Укрощение повседневности: нормы и практики Нового времени - стр. 8
Дойндам приводит пример, заимствованный из исследования известного голландского антрополога Х. Тодена ван Вельцена о политической культуре суринамских маронов, или «лесных негров». При отсутствии центральной власти и цивилизующего колонизаторского влияния одно из маронских племен – аукано – разработало и соблюдало правила предельно вежливого социального поведения. Дойндам отмечает, что «самоконтроль служит главной добродетелью в эмоциональной жизни представителей аукано»43.
Тоден ван Вельцен выдвинул свое объяснение развитой системе условностей в обществе аукано, связав ее со специфической матримониальной культурой племени. Мужчина аукано, женившись, постоянно перемещается между местом своего рождения и деревней, откуда происходит его супруга, оказывая новым родственникам разнообразные услуги, объем которых является предметом особых негоциаций. В этой ситуации смирение и способность совладать с собой становятся определяющим социальный успех качеством. Приведенные случаи подсказывают, что выбор агрессивного или неконфликтного поведения может определяться не оппозицией между природой и культурой, то есть силами, действующими внутри индивида (как считал З. Фрейд), но исключительно внешними, социальными причинами.
Исследователь оспаривает и интерпретацию Элиасом перехода от внешнего принуждения к внутреннему самоконтролю. По мнению историка, речь идет о неоправданном обобщении. С широким распространением куртуазности престиж чисто воинских, «мужских» добродетелей не снижался, а идея «мужественности» сосуществовала с представлением об изящном поведении как норме. Военная (а также придворная – «пажеская») карьера во Франции в Новое время по-прежнему привлекала молодых дворян, а дуэли еще долго служили важным, насильственным и кровавым способом разрешать конфликты, связанные с честью.
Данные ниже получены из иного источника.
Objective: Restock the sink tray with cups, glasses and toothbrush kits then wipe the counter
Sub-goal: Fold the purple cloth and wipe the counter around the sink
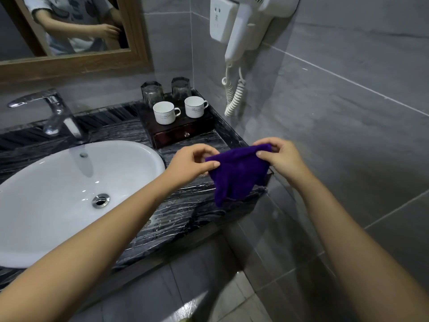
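Observation:
A purple cloth (238,175) hangs above the right end of the black marble counter (185,212), pinched at its top corners by both hands. My left hand (190,162) grips the left corner and my right hand (279,158) grips the right corner. Behind them a dark wooden tray with a drawer (183,133) stands in the counter's back right corner. On it are two white cups (165,112) (195,107) in front and two upturned glasses (152,93) (181,87) behind. No toothbrush kit is visible.
A white oval sink (69,191) with a chrome tap (55,112) fills the left of the counter. A wall-mounted hair dryer (234,29) with a coiled cord (234,98) hangs above the tray's right side. A wood-framed mirror (69,61) is at the back left. Grey tiled wall runs along the right.

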The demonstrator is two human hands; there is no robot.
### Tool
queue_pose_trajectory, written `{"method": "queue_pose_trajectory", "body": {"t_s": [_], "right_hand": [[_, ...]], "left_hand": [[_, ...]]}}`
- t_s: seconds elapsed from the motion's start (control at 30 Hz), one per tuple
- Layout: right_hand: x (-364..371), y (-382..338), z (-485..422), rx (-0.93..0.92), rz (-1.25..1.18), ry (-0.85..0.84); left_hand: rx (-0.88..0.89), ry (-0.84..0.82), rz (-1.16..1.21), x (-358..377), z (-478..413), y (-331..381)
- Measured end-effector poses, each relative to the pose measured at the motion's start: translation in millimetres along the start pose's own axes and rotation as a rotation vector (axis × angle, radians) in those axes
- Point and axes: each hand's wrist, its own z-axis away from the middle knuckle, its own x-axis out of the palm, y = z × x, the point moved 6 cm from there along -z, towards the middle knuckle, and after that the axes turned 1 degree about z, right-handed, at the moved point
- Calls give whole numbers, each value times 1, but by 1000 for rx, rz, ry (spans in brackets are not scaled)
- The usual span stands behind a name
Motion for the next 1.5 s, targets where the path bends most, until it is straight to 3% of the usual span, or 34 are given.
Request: {"method": "queue_pose_trajectory", "body": {"t_s": [0.2,0.4,0.47,0.57,0.67,0.8,1.03,1.5], "right_hand": [[29,53,-26,180,279,61],[84,83,-59,86,645,18],[108,97,-52,-65,849,-100],[146,126,-28,-303,1014,-446],[159,150,-27,-299,1101,-585],[162,158,-25,-317,1173,-565],[166,162,-14,-329,1166,-523],[214,150,-136,-355,1107,-553]], "left_hand": [[-197,44,-104,1,-21,-60],[-217,110,-425,-27,-56,-110],[-165,103,-571,-43,-55,-127],[-82,74,-885,-71,-46,-158],[-149,-21,-1133,-93,-36,-191],[-214,-17,-1060,-97,-27,-214],[-157,39,-981,-95,-26,-217],[-98,53,-932,-93,-26,-212]]}}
Историк предполагает, что следование двум поведенческим паттернам – военному и придворному – это результат не целенаправленного воздействия централизованного монархического государства, но выбор самого дворянства. И суверен, и аристократия являлись частями единого и сложно устроенного политического организма, описать который в терминах одностороннего воздействия едва ли возможно. Дойндам заключает: «…аристократизация и „абсолютизм“ – пересекающиеся явления (labels). Не двор как административный центр, но двор как место встречи высшей аристократии служил образцом хороших манер»44. Даже в сильном централизованном государстве, где двор регулировал бюрократическую иерархию (например, во Франции времен Людовика XIV), дворянство умело постоять за себя и защитить собственные интересы.